Exfoliated graphite offers the mechanical performance of CNTs at the price of clay fillers. Exfoliated graphite has the potential to generate a new class of affordable, high-performance nanocomposites.

Graphite may be exfoliated using chemical or thermal methods. In these methods, the weakly bound graphene sheets break apart. The backbone of each method centers on the acid treatment of graphite 

The functional graphene-polymer nanocomposite can be employed in all the areas where polymers (plastics, rubber, elastomers, etc.) are used for gas barrier applications including tires and packaging. The functional graphene-polymer nanocomposite can be used in many areas where both traditional and nano-composites are used including tires, bladder, packaging material, and in other areas where good gas permeation, mechanical and electrical properties are required.

The material is relatively easy to manufacture compared to other nano-sized filler that are used in the composites and it is naturally available (graphite). Unlike other available fillers in the industry (carbon nanotubes, clay, carbon black), properties such as electrical conductivity, low gas permeation, high strength and high modulus can be all accessed in the same material due to graphene's plate like structure. 

Graphite is an excellent lubricant especially in high temperature applications due easy sliding of graphene sheets over each other. The Princeton inventors expect functionalized graphene shteets (FGS) to display superior lubricating properties since the interactions between the graphene sheets are significantly weakened in comparison to graphite.

The UV light absorption capabilities of FGS make it an attractive additive to coatings that must maintain stability exposed to sunlight. Coatings include preferably black coatings.

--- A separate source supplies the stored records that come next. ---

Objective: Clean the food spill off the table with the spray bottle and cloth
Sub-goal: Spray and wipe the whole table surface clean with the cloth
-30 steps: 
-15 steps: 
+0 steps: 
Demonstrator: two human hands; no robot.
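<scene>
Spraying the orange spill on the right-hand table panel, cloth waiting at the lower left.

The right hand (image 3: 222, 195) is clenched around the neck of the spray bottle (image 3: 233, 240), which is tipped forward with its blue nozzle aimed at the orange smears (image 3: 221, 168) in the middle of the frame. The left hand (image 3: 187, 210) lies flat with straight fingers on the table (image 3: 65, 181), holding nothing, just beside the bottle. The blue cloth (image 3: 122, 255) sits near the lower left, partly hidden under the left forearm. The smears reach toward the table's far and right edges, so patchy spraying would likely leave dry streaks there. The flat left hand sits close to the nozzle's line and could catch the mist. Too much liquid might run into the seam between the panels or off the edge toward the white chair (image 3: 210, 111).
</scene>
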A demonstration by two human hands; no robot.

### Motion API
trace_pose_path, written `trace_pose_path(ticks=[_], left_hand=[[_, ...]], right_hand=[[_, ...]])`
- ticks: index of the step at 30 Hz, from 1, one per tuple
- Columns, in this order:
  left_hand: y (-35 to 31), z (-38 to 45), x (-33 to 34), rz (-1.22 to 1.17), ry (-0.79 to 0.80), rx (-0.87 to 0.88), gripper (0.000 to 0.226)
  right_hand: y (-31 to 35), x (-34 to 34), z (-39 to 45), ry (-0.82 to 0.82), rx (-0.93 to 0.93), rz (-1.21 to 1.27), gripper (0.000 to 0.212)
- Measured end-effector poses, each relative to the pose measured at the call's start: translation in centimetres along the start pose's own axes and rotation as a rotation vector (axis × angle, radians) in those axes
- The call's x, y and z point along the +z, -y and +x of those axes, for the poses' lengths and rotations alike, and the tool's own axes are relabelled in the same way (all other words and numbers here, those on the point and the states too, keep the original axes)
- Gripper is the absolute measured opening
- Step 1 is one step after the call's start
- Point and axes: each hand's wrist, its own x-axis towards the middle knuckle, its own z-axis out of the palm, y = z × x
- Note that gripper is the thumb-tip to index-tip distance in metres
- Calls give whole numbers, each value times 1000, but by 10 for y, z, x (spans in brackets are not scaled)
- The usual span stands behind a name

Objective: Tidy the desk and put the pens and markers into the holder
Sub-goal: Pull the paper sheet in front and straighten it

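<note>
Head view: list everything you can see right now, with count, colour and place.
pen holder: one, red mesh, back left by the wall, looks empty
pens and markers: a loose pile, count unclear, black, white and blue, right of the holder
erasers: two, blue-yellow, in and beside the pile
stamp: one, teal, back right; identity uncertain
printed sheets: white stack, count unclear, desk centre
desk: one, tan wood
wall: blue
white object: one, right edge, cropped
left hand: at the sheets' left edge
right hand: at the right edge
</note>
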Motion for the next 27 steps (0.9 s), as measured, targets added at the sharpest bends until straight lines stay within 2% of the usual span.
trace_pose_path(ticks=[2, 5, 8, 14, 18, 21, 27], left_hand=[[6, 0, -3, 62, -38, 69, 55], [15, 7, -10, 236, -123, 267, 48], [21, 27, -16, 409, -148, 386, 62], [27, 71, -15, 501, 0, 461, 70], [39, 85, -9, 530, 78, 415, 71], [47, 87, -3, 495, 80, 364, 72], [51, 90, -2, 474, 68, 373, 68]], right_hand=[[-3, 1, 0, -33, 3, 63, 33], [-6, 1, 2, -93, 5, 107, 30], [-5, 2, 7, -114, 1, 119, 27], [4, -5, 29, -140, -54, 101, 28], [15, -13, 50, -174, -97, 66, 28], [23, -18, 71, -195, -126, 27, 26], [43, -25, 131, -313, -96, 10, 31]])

FGS can be used as an additive for roofing sealers, caulks, elastomeric roofing membranes, and adhesives.

FGS absorbs UV radiation and can therefore be used to impart UV protection and to improve the lifetime of plastic components in outdoor use, such as hoses, wire coatings, plastic pipe and tubing etc.

FGS can be added to a ceramic matrix to improve the electrical conductivity and the fracture toughness of the material. The partially oxidized surface of FGS offers stronger interaction with the ceramic matrix, especially with metal oxides and silicon oxides in particular. For example, FGS can be mixed with a silicon alkoxide material and then the silicon alkoxide can be condensed to form an amorphous material silicon oxide material containing well-dispersed FGS nano-platelets.

The hydroxyl and epoxide groups on the FGS surface can condense with the silicon alkoxide to form strong covalent bonds between the matrix and the FGS filler. Low loadings of FGS in such materials impart improved fracture strength and conductivity. FGS-glass and FGS-ceramic composites can also be applied as thermoelectric materials. Similar techniques can also be used to create tinted and UV-protective grades of glass. FGS can also be used to reinforce cement and in other building material applications.